Entrevista al cardenal prefecto del Dicasterio para la Promoción de la Unidad de los Cristianos sobre «Un camino de esperanza», la nota publicada sesenta años después de la declaración conciliar Nostra aetate
Pregunta. ¿Qué tan importante es para la fe cristiana la conciencia de las raíces judías? ¿Cuánto camino queda por recorrer para que estas sean redescubiertas?
Respuesta. «Al investigar el misterio de la Iglesia, este Sagrado Concilio recuerda los vínculos con que el Pueblo del Nuevo Testamento está espiritualmente unido con la raza de Abraham». Con estas palabras comienza el artículo 4 de Nostra aetate; de este modo, destaca que la relación con el pueblo de Israel, el pueblo de la Alianza, es parte integral de la autoconciencia de la Iglesia católica, la cual no podría comprenderse a sí misma sin una referencia al judaísmo. Por lo tanto, Nostra aetate recuerda las raíces judías de la fe cristiana y habla de un «patrimonio espiritual común» de judíos y cristianos. Este patrimonio debe recordarse y mantenerse vivo también hoy en la catequesis y en el anuncio del Evangelio. A ello podrá contribuir de manera esencial la profundización de la íntima unidad entre el Antiguo y el Nuevo Testamento en el pensamiento cristiano y en la liturgia
Muchos cristianos se encuentran en una dolorosa tensión entre su vínculo con el pueblo judío y su obligación ética hacia quienes sufren en Gaza, sobre todo entre las víctimas civiles. Debemos hablar con honestidad unos con otros sobre esta nueva situación
P. La Nota reconoce que “los conflictos que han estallado en los últimos años en Oriente Medio también han dejado su huella en el diálogo judeocristiano. Muchos puentes de comunicación se han tambaleado…”. ¿Cómo hacer para que la condena de lo que ha sucedido y sigue sucediendo en los territorios palestinos no afecte la amistad y el diálogo con los judíos?
R. Muchos cristianos se encuentran en una dolorosa tensión entre su vínculo con el pueblo judío y su obligación ética hacia quienes sufren en Gaza, sobre todo entre las víctimas civiles.
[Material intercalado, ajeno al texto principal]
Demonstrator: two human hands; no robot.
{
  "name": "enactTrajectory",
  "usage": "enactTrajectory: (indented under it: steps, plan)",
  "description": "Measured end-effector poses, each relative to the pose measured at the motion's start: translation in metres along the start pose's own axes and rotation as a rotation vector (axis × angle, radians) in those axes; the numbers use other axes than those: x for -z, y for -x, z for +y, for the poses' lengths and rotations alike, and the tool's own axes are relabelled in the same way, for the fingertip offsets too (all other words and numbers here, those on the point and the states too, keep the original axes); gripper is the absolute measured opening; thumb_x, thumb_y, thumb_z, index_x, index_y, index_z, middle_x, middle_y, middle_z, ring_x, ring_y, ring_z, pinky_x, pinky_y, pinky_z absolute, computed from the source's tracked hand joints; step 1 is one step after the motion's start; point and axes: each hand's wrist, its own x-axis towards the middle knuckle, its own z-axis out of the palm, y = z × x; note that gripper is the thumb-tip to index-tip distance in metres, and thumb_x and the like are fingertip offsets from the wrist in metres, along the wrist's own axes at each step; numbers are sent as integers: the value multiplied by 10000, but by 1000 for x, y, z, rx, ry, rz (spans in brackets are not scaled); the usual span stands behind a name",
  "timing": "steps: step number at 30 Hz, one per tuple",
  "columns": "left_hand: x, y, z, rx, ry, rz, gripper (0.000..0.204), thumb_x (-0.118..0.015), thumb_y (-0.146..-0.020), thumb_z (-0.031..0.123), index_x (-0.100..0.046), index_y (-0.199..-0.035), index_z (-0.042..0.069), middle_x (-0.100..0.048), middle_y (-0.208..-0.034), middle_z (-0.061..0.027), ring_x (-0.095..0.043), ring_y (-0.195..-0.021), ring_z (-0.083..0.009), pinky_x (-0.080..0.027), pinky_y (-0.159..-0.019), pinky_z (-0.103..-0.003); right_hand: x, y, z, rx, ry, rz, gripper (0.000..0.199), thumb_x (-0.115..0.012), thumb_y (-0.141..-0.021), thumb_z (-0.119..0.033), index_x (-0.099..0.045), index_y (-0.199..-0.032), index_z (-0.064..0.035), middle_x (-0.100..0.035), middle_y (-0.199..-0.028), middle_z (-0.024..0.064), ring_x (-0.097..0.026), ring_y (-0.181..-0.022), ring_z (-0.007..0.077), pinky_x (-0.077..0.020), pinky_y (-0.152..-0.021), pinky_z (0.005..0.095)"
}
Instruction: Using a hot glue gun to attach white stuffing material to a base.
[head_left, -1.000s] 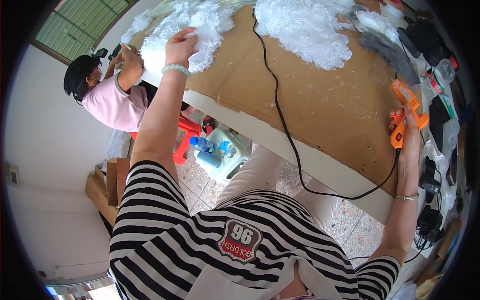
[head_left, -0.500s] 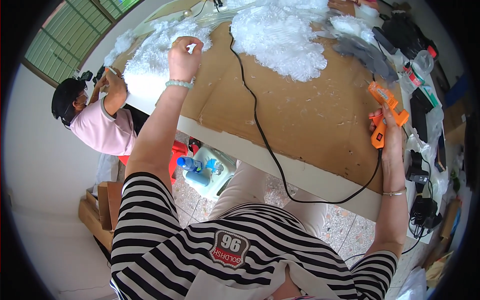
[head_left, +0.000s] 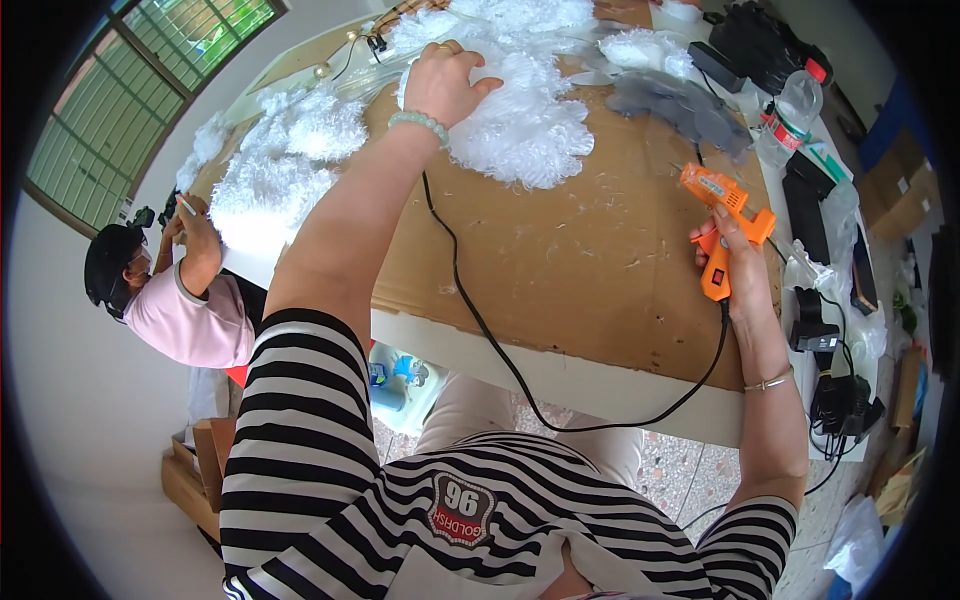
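Observation:
My right hand (head_left: 738,262) is wrapped round the handle of an orange hot glue gun (head_left: 715,185) over the right side of the cardboard. The gun's nozzle points away from me, and a black cord (head_left: 470,310) runs from its handle across the table's near edge. My left hand (head_left: 445,85) reaches over the near left side of a white feathery heap (head_left: 530,130), thumb apart from the fingers. Nothing shows in it, though its fingertips are partly hidden. Another white fluffy heap (head_left: 275,165) lies to the left of that arm.
Brown cardboard (head_left: 560,260) covers the table. Grey translucent pieces (head_left: 680,105) lie at the far right, near a clear bottle (head_left: 795,110) with a red cap. Black adapters (head_left: 840,400) and cables hang along the right edge. At the left sits a person in pink (head_left: 190,315).
My left hand has moved right, from above the left heap to the middle one, and its pinched fingers have opened. My right hand keeps hold of the glue gun.

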Motion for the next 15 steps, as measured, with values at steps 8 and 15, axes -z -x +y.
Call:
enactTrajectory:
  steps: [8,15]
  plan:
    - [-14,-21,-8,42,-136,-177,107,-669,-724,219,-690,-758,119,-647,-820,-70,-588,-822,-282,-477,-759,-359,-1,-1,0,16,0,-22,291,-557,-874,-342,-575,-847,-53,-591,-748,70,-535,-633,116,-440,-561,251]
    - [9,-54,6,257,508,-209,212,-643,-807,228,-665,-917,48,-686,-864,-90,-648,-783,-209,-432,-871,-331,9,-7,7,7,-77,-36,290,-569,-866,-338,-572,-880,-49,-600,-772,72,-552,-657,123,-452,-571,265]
Debemos hablar con honestidad unos con otros sobre esta nueva situación. Porque es precisamente en situaciones como estas cuando es esencial no permitir que el diálogo se interrumpa, como subrayó el Papa León XIV: «Incluso en estos tiempos difíciles, marcados por conflictos y malentendidos, es necesario continuar con entusiasmo este diálogo tan valioso». La Iglesia reconoce, por lo tanto, su obligación de trabajar en favor de la paz tanto para el pueblo israelí como para el pueblo palestino. La Santa Sede siempre ha estado convencida de que solo la creación de dos Estados puede traer la paz a Oriente Medio.
P. El antisemitismo aumenta en todo el mundo. ¿Cuál es la tarea de los cristianos ante este fenómeno, a partir de las enseñanzas de Nostra aetate?
R. No se puede ser un buen miembro de la familia si no se aprecia ni se ama a la propia madre. El judaísmo es la tierra madre de la que brotó el cristianismo. Por lo tanto, el Concilio condena el antisemitismo no solo por razones políticas, sino también impulsado por la «caridad religiosa evangélica». Esto significa que es imposible ser discípulos de Jesucristo y, al mismo tiempo, antisemitas. Todos los pontífices que se han sucedido desde el Concilio Vaticano II en adelante lo han reiterado con gran convicción, y el Papa León XIV lo ha subrayado una vez más.